As for runners and others who work up a healthy sweat exercising, Bergquist advises, "It’s better to replace lost sodium with electrolyte-rich sports drinks and food rather than salt pills to avoid getting excess salt."
On the eve of (yep, it’s a real thing) World Salt Awareness Week, which takes place March 12-18, 2018, Bergquist reminds us that, "Regardless of how we respond to salt, we can improve our health by eating whole foods and avoiding processed foods, many of which contain whopping amounts of salt."

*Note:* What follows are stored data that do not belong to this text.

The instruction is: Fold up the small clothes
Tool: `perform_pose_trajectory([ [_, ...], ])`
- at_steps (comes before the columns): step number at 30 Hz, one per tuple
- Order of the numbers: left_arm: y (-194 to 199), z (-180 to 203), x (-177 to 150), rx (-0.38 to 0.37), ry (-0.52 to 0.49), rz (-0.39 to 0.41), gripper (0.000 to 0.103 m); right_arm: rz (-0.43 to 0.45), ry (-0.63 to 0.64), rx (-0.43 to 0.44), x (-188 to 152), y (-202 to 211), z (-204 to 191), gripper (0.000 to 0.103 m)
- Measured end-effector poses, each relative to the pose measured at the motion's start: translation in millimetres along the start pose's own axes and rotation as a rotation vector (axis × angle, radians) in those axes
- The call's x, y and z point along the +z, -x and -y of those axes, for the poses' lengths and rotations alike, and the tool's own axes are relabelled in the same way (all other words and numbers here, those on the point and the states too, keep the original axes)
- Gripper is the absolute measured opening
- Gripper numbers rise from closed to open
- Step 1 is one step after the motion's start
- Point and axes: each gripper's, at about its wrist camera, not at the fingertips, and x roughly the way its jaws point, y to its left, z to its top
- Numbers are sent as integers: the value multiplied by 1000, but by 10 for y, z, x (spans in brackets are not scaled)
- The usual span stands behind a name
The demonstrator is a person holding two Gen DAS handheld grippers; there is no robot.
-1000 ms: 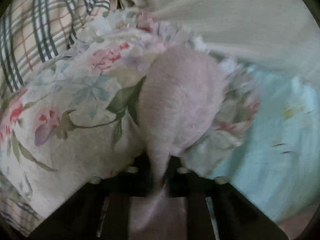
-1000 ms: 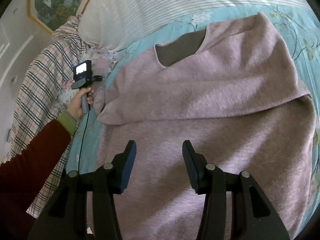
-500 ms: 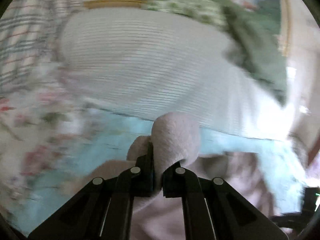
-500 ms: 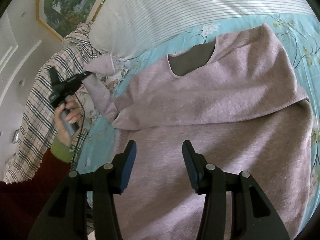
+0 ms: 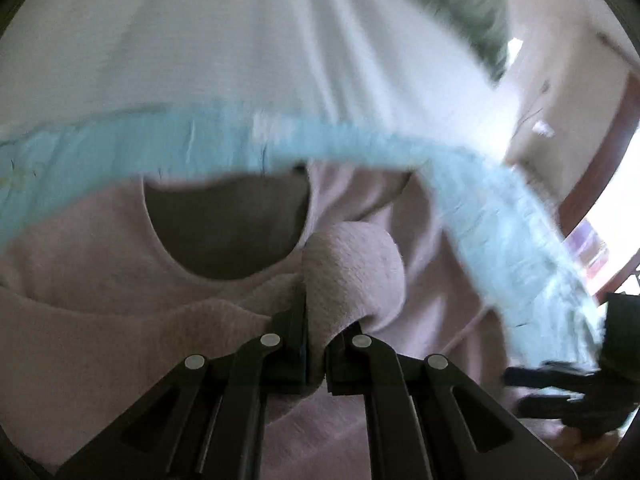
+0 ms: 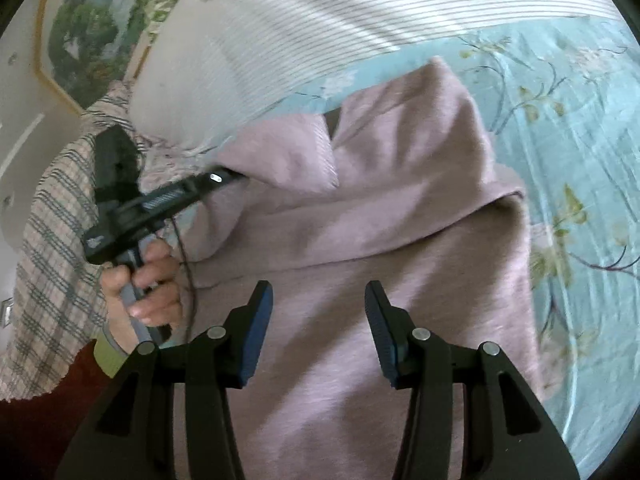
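left tool [image 5: 316,344] pinching sweater [image 6: 360,240] sleeve [image 5: 352,272] | right tool [image 6: 318,334] agape, empty | neckline only left view

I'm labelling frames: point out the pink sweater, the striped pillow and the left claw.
pink sweater [image 6: 360,240], right wrist view, body.
striped pillow [image 6: 320,32], right wrist view, middle.
left claw [image 5: 316,344], left wrist view, between fingertips.

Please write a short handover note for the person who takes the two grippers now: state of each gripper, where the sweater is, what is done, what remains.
Left gripper: shut on the sleeve of the pink sweater, carried over the chest near the neckline.
Right gripper: open, empty, hovering over the sweater's lower body.
Sweater lies flat on the blue floral sheet, below the striped pillow.
Done: the other side looks already folded across.
Left: lay this sleeve down, release, then probably fold the body up.
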Motion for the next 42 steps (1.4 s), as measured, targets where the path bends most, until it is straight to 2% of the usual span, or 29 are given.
perform_pose_trajectory([
  [2, -197, -84, -22, 34, 19, -52, 12, 3, 0, -9, 68, -52, 53, 49],
  [4, -199, -150, -49, 27, 62, -86, 40, 9, 10, -11, 131, -91, 56, 49],
  [6, -53, -158, -134, 31, 78, -61, 59, 12, 18, -11, 210, -142, 49, 49],
  [8, 200, -93, -276, 72, 60, -20, 63, 18, 27, -11, 301, -207, 19, 49],
  [12, 750, -114, -628, 232, 77, 88, 75, 5, 56, -6, 527, -472, -75, 51],
  [14, 972, -251, -871, 361, 126, 126, 75, -3, 72, -25, 638, -671, -103, 56],
  [16, 1096, -467, -1105, 483, 193, 131, 75, -11, 71, -33, 696, -831, -108, 64],
  [18, 1135, -650, -1232, 559, 249, 124, 75, -20, 67, -53, 733, -979, -89, 65],
  [19, 1141, -758, -1285, 574, 282, 116, 74, -26, 66, -56, 744, -1032, -80, 65],
  [20, 1128, -850, -1313, 568, 309, 106, 73, -33, 63, -50, 757, -1092, -77, 65],
  [21, 1098, -923, -1319, 562, 330, 96, 71, -42, 56, -33, 764, -1144, -75, 56],
  [22, 1073, -954, -1312, 564, 337, 92, 71, -56, 48, -14, 773, -1195, -86, 41],
  [23, 1061, -1008, -1304, 578, 347, 91, 71, -74, 49, -14, 784, -1231, -113, 4],
  [25, 1027, -1100, -1284, 597, 385, 96, 71, -67, 74, 6, 822, -1195, -236, 5],
  [27, 1013, -1207, -1279, 577, 425, 92, 70, -13, 109, 45, 893, -998, -392, 4],
  [31, 911, -1343, -1269, 567, 445, 65, 69, 164, 69, 166, 1126, -195, -458, 4],
  [33, 917, -1375, -1252, 571, 445, 68, 69, 244, 52, 168, 1197, 163, -361, 4],
  [35, 921, -1424, -1248, 574, 457, 69, 70, 285, 34, 127, 1217, 401, -192, 4],
  [38, 923, -1444, -1234, 584, 470, 72, 70, 235, -21, 25, 1144, 356, 149, 4],
  [42, 987, -1468, -1278, 613, 508, 98, 70, 125, -66, -73, 875, 32, 482, 4],
])
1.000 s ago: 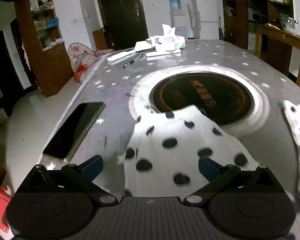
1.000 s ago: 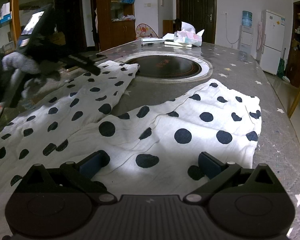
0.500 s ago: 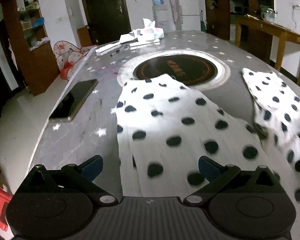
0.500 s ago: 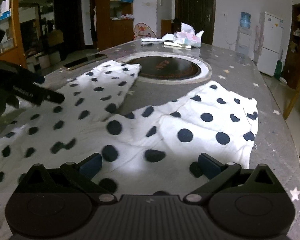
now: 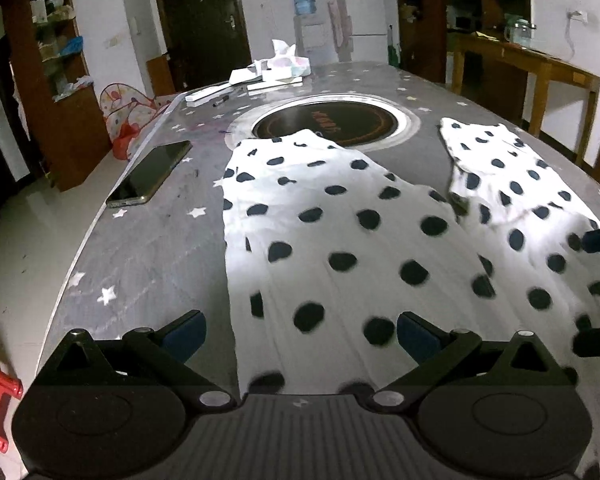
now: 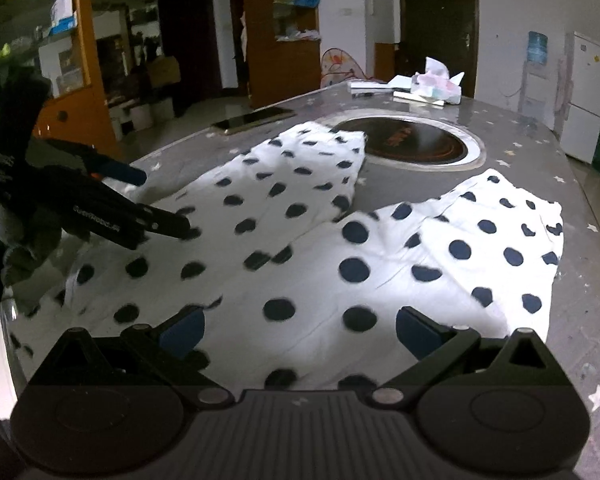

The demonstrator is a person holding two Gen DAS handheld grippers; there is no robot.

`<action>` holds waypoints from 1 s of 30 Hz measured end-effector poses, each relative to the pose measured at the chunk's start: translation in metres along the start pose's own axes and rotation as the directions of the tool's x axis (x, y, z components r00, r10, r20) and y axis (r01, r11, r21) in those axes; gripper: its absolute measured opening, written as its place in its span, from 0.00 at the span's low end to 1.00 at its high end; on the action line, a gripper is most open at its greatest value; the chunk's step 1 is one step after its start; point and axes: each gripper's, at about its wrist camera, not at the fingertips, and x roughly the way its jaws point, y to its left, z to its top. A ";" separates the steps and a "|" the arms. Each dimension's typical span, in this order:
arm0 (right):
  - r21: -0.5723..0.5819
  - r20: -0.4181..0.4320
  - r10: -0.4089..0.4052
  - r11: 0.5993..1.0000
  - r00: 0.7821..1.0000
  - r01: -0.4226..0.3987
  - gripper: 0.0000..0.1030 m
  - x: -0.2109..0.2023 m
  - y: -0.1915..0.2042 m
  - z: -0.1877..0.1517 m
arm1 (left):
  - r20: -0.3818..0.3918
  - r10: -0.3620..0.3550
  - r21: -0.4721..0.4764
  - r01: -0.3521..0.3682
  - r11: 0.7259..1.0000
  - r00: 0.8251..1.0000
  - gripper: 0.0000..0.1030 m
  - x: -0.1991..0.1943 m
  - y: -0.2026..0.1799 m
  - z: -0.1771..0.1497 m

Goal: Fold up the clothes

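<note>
Across the bottom of both frames my left hand-held gripper (image 5: 300, 336) and right hand-held gripper (image 6: 298, 332) hang wide apart, gripping nothing, over the waist end of the polka-dot trousers (image 5: 340, 240). These lie flat on the table (image 5: 148, 248), legs splayed toward the round cooktop (image 5: 332, 122) at upper centre, so I judge a lengthwise fold comes first. A phone (image 5: 150, 174) sits left, clear.

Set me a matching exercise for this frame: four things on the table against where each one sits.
Things:
1. phone
2. tissue pack
3. hob
4. polka-dot garment

Places:
A. sunk into the table's middle
B. far end of the table
C. near the table's left edge
D. spread flat under both open grippers

Pairs: 1-C, 2-B, 3-A, 4-D
</note>
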 end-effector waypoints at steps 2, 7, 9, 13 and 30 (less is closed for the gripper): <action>-0.027 -0.011 -0.003 1.000 1.000 0.003 1.00 0.000 0.006 -0.003 | 0.001 -0.004 0.018 0.004 1.000 1.000 1.00 -0.005 -0.004 -0.007; -0.080 -0.035 -0.013 0.997 0.999 0.010 0.98 0.002 0.018 -0.008 | -0.003 -0.009 0.048 0.009 0.999 1.000 1.00 -0.010 -0.011 -0.023; -0.081 -0.035 -0.012 0.997 0.999 0.010 0.97 0.000 0.020 -0.009 | -0.005 -0.012 0.051 0.012 0.999 1.000 1.00 -0.012 -0.012 -0.027; -0.076 -0.025 -0.018 0.997 1.000 0.016 0.96 -0.005 0.023 -0.008 | -0.008 -0.016 0.041 0.017 0.999 1.000 1.00 -0.012 -0.011 -0.028; -0.100 -0.047 0.016 0.995 0.999 -0.021 0.89 -0.024 0.045 -0.018 | -0.014 -0.017 0.039 0.018 0.999 1.000 1.00 -0.023 -0.011 -0.038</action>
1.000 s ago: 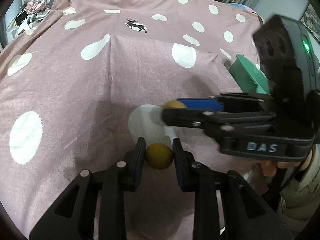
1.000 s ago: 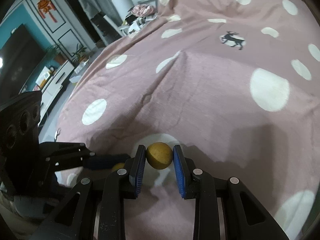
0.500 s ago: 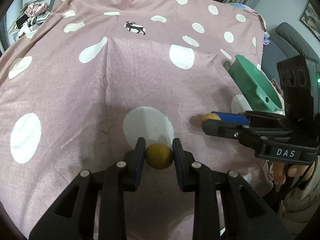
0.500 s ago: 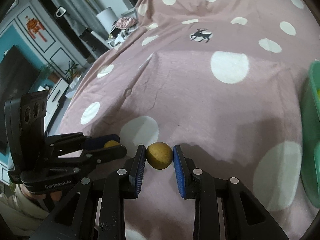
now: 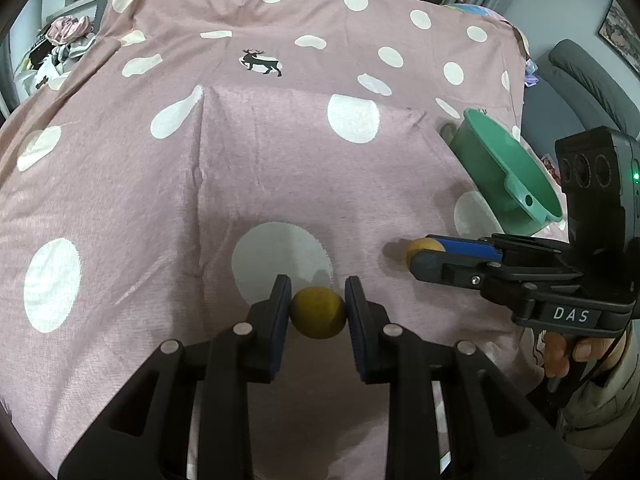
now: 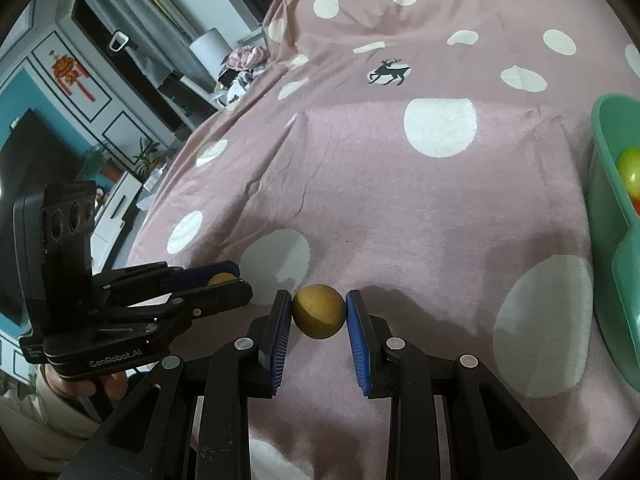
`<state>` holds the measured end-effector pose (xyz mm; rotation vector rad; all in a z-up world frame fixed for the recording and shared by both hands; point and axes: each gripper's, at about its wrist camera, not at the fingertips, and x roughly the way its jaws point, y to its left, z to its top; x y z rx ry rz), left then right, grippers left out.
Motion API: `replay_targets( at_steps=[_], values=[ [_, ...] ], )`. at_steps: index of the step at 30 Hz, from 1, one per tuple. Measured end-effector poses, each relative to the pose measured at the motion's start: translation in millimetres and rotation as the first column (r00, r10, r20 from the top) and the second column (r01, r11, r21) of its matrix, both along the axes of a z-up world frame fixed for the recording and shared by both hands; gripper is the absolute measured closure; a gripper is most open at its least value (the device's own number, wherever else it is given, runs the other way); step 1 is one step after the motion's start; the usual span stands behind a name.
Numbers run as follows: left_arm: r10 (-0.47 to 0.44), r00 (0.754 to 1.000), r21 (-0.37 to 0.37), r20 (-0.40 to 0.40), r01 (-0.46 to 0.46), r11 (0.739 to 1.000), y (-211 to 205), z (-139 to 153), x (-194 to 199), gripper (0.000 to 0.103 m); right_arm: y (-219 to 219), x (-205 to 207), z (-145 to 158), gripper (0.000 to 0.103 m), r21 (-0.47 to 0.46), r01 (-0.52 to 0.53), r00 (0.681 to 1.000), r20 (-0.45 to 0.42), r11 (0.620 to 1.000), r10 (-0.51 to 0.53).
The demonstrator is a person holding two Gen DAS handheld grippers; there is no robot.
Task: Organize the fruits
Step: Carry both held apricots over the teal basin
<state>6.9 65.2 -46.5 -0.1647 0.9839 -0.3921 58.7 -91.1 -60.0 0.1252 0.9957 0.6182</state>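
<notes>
Fruit in both grippers here. The left gripper [image 5: 318,310] is clamped on a small round brownish-yellow fruit [image 5: 318,312], pinched between its blue pads just over a white dot of the pink polka-dot blanket [image 5: 260,168]. The right gripper [image 6: 319,316] is squeezing a second fruit of the same kind [image 6: 319,317], which also peeks out at its fingertips in the left wrist view [image 5: 422,247]. The green bowl [image 6: 608,216] sits on the blanket off to the right, near the right gripper, and there's already a yellow-green fruit [image 6: 629,172] inside it. A little reindeer print [image 5: 260,62] shows farther up the blanket.
</notes>
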Motion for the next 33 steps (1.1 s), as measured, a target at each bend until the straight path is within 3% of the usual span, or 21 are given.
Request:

It’ll take a lot of self-discipline and likely a period of moody withdrawal before we’re able to give that briny siren sodium the final shake, but for the sake of our health we owe it to ourselves to try.
NOW THAT’S TROUBLING
When Hurricane Maria walloped Puerto Rico in September 2017, knocking out the electrical grid, it incapacitated one of America’s key manufacturers of intravenous saline fluid bags. Unable to do without, yet unable to pay up to a 600 percent markup from other sources, hospitals across the country faced critical shortages of IV bags.